| name | brainstorming |
| description | You MUST use this before any creative work - creating features, building components, adding functionality, or modifying behavior. Explores user intent, requirements and design before implementation. |
Brainstorming Ideas Into Designs
Overview
Help turn ideas into fully formed designs and specs through natural collaborative dialogue.
Start by understanding the current project context, then ask questions one at a time to refine the idea. Once you understand what you're building, present the design in small sections (200-300 words), checking after each section whether it looks right so far.
The Process
Understanding the idea:
- Check out the current project state first (files, docs, recent commits)

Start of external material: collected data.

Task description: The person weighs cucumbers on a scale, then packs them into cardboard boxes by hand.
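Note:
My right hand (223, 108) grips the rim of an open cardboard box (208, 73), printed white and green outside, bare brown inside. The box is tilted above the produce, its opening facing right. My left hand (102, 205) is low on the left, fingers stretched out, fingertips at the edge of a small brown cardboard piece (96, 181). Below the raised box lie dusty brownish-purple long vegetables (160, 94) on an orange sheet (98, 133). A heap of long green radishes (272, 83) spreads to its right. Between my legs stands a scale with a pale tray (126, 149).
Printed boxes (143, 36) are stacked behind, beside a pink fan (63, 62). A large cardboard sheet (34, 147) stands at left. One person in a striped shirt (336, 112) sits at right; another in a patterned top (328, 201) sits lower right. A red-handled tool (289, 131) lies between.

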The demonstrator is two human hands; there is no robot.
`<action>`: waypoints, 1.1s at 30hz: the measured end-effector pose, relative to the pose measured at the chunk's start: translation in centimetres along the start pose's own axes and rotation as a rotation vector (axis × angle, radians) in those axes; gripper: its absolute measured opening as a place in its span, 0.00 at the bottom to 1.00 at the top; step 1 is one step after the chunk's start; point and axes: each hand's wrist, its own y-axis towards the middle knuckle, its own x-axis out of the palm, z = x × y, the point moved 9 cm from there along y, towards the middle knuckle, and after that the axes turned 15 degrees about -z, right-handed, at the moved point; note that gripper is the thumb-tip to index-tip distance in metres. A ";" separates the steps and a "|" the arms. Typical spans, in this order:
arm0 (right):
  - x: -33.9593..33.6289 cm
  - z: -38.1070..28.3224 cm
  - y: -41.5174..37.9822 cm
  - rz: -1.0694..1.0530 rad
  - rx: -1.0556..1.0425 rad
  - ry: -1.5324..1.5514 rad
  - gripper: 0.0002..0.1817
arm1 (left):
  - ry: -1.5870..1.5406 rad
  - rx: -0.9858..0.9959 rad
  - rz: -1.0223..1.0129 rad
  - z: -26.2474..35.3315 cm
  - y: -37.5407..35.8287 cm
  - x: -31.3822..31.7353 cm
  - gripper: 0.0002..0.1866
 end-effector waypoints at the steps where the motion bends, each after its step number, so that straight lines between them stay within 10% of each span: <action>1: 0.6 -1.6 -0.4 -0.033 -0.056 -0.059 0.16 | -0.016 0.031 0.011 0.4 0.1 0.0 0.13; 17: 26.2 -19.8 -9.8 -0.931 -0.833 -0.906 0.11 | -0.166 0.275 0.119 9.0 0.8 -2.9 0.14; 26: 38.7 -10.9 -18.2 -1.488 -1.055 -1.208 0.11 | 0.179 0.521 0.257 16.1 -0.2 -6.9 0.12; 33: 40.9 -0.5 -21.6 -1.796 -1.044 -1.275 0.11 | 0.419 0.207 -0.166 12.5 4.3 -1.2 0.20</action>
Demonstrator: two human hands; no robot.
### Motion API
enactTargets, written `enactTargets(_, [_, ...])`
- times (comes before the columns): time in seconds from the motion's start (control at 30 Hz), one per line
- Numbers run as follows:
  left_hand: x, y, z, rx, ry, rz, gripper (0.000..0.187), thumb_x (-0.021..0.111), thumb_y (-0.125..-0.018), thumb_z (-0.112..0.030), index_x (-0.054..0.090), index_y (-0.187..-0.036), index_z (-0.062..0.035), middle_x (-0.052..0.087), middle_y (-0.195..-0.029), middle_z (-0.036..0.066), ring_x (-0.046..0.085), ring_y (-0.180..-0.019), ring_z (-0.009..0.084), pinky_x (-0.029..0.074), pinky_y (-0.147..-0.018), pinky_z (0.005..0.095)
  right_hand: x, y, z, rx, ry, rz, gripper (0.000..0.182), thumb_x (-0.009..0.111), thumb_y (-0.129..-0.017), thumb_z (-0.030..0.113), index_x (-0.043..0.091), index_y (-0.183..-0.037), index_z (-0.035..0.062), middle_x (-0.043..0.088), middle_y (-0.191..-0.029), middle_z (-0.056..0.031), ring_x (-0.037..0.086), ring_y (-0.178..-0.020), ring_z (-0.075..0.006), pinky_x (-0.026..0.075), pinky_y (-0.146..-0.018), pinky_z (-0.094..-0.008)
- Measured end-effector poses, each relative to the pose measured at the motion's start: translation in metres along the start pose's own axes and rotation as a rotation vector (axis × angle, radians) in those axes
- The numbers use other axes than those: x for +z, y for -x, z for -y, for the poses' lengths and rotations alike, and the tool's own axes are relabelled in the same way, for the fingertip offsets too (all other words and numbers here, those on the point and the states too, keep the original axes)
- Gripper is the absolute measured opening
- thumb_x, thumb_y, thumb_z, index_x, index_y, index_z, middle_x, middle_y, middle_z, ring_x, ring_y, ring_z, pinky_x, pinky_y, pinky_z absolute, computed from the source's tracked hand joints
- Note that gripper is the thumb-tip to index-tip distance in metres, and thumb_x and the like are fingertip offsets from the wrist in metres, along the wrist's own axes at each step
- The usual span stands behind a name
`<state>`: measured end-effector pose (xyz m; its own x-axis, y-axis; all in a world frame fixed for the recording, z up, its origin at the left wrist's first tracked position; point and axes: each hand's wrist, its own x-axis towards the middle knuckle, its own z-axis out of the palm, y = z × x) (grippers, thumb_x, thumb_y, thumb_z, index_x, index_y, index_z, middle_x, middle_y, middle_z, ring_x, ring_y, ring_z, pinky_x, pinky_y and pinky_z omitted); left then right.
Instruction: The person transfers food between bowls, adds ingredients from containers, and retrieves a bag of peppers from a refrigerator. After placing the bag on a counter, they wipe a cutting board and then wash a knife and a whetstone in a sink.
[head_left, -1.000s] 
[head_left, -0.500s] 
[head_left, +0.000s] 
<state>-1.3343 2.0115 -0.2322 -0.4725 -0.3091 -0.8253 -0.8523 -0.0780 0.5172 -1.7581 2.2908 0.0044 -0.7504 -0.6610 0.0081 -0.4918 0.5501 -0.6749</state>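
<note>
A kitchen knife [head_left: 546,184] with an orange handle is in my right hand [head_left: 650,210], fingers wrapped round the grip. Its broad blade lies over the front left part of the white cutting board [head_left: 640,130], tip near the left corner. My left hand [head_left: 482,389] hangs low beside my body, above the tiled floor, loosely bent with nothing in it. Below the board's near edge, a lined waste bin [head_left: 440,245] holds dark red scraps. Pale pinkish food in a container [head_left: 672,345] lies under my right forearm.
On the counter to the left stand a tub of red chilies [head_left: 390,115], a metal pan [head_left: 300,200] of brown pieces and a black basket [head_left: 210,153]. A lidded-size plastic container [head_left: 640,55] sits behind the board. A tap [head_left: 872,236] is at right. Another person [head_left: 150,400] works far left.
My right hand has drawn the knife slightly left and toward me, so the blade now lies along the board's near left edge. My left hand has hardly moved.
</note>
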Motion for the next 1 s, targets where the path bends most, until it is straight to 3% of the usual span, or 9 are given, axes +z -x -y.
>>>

- Ask questions one at a time to refine the idea
- Prefer multiple choice questions when possible, but open-ended is fine too
- Only one question per message - if a topic needs more exploration, break it into multiple questions
- Focus on understanding: purpose, constraints, success criteria
Exploring approaches:
- Propose 2-3 different approaches with trade-offs
- Present options conversationally with your recommendation and reasoning
- Lead with your recommended option and explain why
Presenting the design:
- Once you believe you understand what you're building, present the design
- Break it into sections of 200-300 words
- Ask after each section whether it looks right so far
- Cover: architecture, components, data flow, error handling, testing
- Be ready to go back and clarify if something doesn't make sense
After the Design
Documentation:
- Write the validated design to
docs/plans/YYYY-MM-DD-<topic>-design.md
- Commit the design document to git
Implementation (if continuing):
- Ask: "Ready to set up for implementation?"
Implementation Plan:
After the user confirms, generate an implementation plan and append it to the same design document. This plan breaks the design into discrete, ordered tasks that can be executed one at a time.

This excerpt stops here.